Illustration: Rebecca Zisser/Axios

Amazon has reached staggering heights and revolutionized shopping in the U.S. and beyond, but CEO Jeff Bezos still sees a threat: the physical stores he has supposedly vanquished.

The big picture: For all the hoopla around e-commerce, physical stores continue to command some 90% of the retail pie in the U.S. — and will for at least another decade, experts predict. That has left Amazon and other online retailers preparing to set up their own physical stores, with the aim of capturing as much of the remaining pie as they can.

What's going on: Big chains have shuttered stores, but U.S. physical retail is alive and well.

By the numbers:

But the big players in both worlds are betting that the future of retail will be a hybrid of online and offline, pairing the perks of each model. Large Chinese retailers have been at this for years, and now Amazon is embracing the strategy too, opening its third Go store in Seattle earlier this month and planning 3,000 more by 2021.

"You don't get a full picture of your consumer if you're only online or offline."
— Alibaba spokesperson Brion Tingler

There is logic to the hybrid strategy. In a physical store, you can touch what you're about to buy and take it home right away. Online, you can order something delivered to your door with a single click.

  • New retail gives you some of both: it injects tech into physical stores, and gives online platforms brick-and-mortar homes.
  • Shoppers transition seamlessly between both experiences.

An example is the cashier-less corner store, like Amazon Go, where you grab your snacks and just walk out. Machine vision takes care of checkout.
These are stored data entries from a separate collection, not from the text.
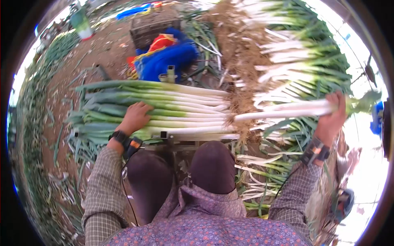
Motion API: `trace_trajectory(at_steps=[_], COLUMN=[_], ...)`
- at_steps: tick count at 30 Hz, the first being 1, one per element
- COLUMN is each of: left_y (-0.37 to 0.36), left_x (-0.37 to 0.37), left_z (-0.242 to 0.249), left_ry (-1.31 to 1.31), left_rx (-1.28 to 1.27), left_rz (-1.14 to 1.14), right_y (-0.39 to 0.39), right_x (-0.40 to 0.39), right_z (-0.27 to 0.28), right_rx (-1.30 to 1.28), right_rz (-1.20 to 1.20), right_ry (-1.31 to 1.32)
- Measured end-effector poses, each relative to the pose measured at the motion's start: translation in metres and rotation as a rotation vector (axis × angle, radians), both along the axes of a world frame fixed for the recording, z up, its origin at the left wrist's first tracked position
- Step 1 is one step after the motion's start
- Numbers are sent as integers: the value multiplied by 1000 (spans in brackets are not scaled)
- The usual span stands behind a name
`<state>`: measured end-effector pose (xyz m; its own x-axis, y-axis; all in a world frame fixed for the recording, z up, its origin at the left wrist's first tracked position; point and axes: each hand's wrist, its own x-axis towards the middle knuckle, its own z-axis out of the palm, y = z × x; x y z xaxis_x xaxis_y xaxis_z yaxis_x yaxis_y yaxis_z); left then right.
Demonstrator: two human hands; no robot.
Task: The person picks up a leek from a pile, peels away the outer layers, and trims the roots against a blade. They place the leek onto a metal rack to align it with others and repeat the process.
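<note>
A row of leeks [188, 110] lies side by side in front of my knees, white ends to the right and green leaves to the left. My left hand [137, 118] rests on the green part of this row, its fingers bent over the stalks. Off to the right, my right hand [333, 119] is wrapped round the upper part of some white leeks [287, 110], whose root ends point left toward the row. Their green leaves stick out beyond that hand and are blurred.
A long pile of leeks [303, 55] with brown roots fills the upper right. Behind the row sit blue cloth [168, 59] and a crate [154, 28]. Loose leeks [262, 176] lie right of my knees. A white and green container [81, 24] stands upper left.
</note>
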<state>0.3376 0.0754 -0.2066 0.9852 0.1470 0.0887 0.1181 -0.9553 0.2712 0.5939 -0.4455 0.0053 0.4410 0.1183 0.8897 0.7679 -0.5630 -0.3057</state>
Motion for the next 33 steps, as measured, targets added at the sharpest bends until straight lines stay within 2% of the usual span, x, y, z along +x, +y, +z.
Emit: trace_trajectory(at_steps=[1,3,4,5,7,8,9,10,11,12,13,16,19,22,24,28,30,31,33], left_y=[-3,-5,-5,-5,-8,-7,-5,-5,-10,-9,-9,-8,-6,-5,-6,-8,-19,-22,-30], left_x=[-4,-5,-6,-6,-7,-8,-9,-8,-7,-9,-10,-12,-5,-7,-7,-10,-15,-18,-26], left_z=[0,2,2,2,4,2,0,0,14,13,10,7,7,5,4,35,72,79,102], left_ry=[-13,-34,-26,-18,5,5,4,2,80,45,12,-26,-31,-74,-152,-399,-515,-643,-800], left_rx=[-3,-4,-7,-10,-13,-31,-47,-62,-129,-127,-128,-131,-141,-156,-160,-1112,-1604,-1770,-1877], left_rz=[12,25,34,41,62,56,49,42,70,65,58,50,50,59,87,280,331,268,225], right_y=[46,144,200,252,329,367,379,376,381,372,369,343,326,314,306,282,269,263,253], right_x=[-2,7,-2,-21,-35,-43,-69,-77,-68,-64,-47,-24,-28,-36,-54,-84,-101,-109,-126], right_z=[14,20,17,4,-67,-101,-119,-162,-197,-233,-246,-222,-192,-173,-135,-81,-65,-61,-52], right_rx=[-305,82,359,281,-374,-603,-976,-1001,-1224,-1060,-784,-923,-1178,-978,-856,-700,-639,-622,-588], right_rz=[-139,225,422,660,582,581,525,638,798,774,1019,906,727,615,564,562,582,589,605], right_ry=[-246,171,547,515,165,-59,61,93,405,491,257,736,647,508,483,441,386,365,318])
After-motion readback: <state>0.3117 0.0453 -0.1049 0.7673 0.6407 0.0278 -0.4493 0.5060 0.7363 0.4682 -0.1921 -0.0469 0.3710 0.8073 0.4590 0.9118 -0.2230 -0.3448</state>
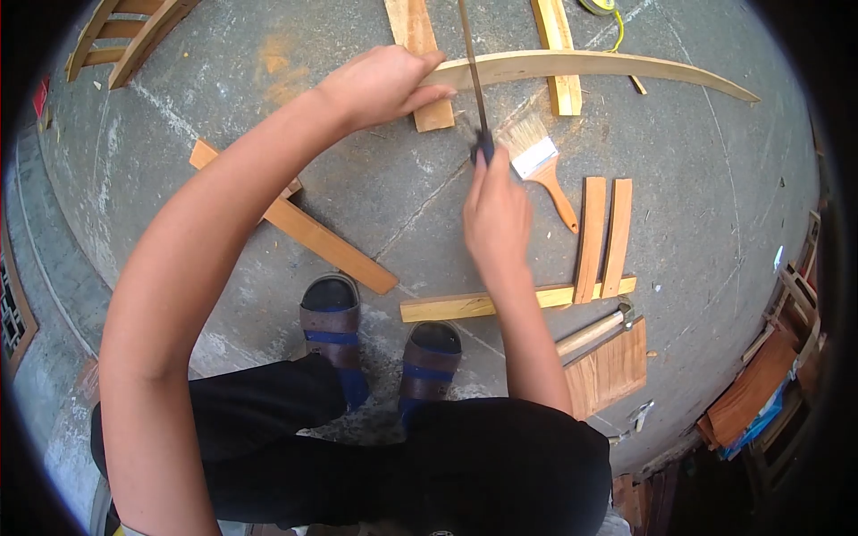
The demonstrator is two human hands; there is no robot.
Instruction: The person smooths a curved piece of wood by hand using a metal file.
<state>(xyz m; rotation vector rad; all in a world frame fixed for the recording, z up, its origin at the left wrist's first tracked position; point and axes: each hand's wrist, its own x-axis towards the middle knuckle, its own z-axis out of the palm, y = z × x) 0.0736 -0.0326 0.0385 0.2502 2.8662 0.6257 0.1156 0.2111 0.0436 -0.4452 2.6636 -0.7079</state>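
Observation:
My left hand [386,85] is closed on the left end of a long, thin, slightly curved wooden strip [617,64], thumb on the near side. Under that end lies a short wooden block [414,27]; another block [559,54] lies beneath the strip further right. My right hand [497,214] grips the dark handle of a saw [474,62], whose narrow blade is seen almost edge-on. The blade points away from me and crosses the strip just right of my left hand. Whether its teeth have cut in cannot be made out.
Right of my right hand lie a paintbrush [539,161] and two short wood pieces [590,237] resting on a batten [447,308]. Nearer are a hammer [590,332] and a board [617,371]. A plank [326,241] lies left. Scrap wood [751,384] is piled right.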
  • Amazon has some competition in this space. Silicon Valley startup Standard Cognition has developed automated checkout and is working with four retailers to outfit their 70,000 U.S. stores with the tech, co-founder Michael Suswal tells Axios.
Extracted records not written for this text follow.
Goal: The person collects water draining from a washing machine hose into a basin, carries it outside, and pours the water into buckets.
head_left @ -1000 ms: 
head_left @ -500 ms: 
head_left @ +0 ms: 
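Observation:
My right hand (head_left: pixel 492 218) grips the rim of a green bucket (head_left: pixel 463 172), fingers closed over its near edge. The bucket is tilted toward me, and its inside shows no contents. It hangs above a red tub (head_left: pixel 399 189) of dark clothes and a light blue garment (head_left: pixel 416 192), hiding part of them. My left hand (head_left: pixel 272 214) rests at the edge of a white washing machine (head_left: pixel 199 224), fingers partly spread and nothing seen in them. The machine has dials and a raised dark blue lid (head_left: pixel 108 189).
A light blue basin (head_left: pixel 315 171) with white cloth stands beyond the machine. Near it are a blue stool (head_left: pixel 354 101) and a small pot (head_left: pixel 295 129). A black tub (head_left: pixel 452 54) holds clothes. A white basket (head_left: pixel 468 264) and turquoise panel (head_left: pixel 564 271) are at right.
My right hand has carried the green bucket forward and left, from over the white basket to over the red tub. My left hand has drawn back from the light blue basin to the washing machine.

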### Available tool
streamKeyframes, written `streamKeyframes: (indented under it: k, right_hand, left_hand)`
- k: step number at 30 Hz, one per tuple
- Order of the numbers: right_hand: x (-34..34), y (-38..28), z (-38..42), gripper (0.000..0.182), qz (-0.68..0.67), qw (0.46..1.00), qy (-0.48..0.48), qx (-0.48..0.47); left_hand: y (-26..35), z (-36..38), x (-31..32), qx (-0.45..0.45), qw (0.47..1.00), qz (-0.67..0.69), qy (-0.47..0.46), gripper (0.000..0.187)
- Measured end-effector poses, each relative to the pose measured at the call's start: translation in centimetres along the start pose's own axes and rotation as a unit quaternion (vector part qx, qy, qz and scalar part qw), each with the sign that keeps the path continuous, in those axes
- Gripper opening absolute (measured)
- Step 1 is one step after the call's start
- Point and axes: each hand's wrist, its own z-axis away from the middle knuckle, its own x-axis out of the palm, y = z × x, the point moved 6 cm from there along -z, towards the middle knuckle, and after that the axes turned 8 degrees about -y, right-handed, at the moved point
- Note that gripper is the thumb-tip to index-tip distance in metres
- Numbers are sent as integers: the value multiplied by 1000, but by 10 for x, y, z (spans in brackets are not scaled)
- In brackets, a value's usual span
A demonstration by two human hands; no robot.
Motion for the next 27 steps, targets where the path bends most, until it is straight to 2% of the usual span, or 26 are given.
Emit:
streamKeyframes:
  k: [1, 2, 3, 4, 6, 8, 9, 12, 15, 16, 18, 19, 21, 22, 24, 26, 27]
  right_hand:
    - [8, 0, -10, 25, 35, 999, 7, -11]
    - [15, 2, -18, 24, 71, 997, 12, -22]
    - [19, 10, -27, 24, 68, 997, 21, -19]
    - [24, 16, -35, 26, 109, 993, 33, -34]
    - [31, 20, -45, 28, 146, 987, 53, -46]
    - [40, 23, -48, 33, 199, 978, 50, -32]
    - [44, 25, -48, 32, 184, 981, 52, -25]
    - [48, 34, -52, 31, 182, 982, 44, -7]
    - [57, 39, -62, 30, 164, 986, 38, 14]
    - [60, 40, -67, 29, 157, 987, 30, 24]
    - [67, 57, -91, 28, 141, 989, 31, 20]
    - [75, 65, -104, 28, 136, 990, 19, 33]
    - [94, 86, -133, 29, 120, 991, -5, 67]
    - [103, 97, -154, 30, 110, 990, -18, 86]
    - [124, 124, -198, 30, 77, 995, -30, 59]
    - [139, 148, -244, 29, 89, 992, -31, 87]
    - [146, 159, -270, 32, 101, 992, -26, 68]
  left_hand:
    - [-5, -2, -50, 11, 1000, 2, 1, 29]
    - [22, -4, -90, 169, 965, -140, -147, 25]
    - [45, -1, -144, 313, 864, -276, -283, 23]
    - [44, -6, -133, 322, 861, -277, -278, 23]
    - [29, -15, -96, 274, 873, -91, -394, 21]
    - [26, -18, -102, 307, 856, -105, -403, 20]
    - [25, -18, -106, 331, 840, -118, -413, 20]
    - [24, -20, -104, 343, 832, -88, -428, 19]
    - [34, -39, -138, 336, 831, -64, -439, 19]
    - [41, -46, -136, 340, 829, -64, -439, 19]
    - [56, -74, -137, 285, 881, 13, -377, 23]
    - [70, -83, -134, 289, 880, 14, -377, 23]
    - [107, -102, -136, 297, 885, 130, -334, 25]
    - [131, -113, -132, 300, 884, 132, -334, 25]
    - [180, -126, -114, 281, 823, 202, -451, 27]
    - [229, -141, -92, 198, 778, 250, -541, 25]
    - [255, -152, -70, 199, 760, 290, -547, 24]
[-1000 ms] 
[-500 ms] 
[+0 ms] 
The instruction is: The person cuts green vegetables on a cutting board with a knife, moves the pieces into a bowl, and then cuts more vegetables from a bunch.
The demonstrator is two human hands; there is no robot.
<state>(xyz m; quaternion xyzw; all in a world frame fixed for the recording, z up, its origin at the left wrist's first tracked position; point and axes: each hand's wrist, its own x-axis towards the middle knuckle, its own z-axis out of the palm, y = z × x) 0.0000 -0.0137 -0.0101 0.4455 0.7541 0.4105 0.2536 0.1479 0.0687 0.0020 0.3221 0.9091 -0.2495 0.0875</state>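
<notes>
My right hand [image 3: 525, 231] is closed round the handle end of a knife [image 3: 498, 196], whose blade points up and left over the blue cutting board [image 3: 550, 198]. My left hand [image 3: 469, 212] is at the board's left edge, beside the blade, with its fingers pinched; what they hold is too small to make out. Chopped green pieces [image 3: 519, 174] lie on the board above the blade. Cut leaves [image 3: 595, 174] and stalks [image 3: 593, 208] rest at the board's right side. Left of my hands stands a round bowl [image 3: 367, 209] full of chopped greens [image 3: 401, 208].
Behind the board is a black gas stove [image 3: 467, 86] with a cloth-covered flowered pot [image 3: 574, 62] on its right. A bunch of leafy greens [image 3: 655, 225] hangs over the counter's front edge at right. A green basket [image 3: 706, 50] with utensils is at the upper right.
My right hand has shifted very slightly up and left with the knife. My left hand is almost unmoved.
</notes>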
Reality check: Unmanned stores and smart checkout are already mainstream in China. JD.com has 20 unmanned stores, including one abroad in Indonesia. And Alibaba owns and operates 64 futuristic supermarkets. Both are also peddling the technology to over a million smaller shopkeepers in China.

The key advantage to brick-and-mortar stores is that they control shoppers' experience. And physical stores are leaning into this, thinking carefully about cool interior design or top-notch customer service to make the schlep to the store worth it.

  • Younger, digital-first brands moving into physical retail make sure their stores are Instagram-ready to attract millennials and Gen Zers.
  • Reformation, a women's clothing store, uses iPads so shoppers can build virtual shopping carts. Then, when they enter dressing rooms, the clothes they picked are waiting for them, in all the right sizes.
  • Neighborhood Goods, a startup with $6 million in venture capital money, is calling itself "the department store of the future." The store will have about 25 small brands — from sneakers to bedroom furniture to contact lenses — in the form of pop-ups within a big open space. In the middle, there'll be a restaurant.
"We're not trying replace Nordstrom's or Macy's. ... We're trying to emulate retail as it was 100 years ago. It's about an experience that has been specifically curated for where you are."
— Neighborhood Goods co-founder Matt Alexander

Amazon doesn't intend to be left in the dust. Thursday, it opened a store in New York City called "Amazon 4-star." The shop features goods with 4-star ratings or higher on the site, and swaps out the offerings based on what's trending locally.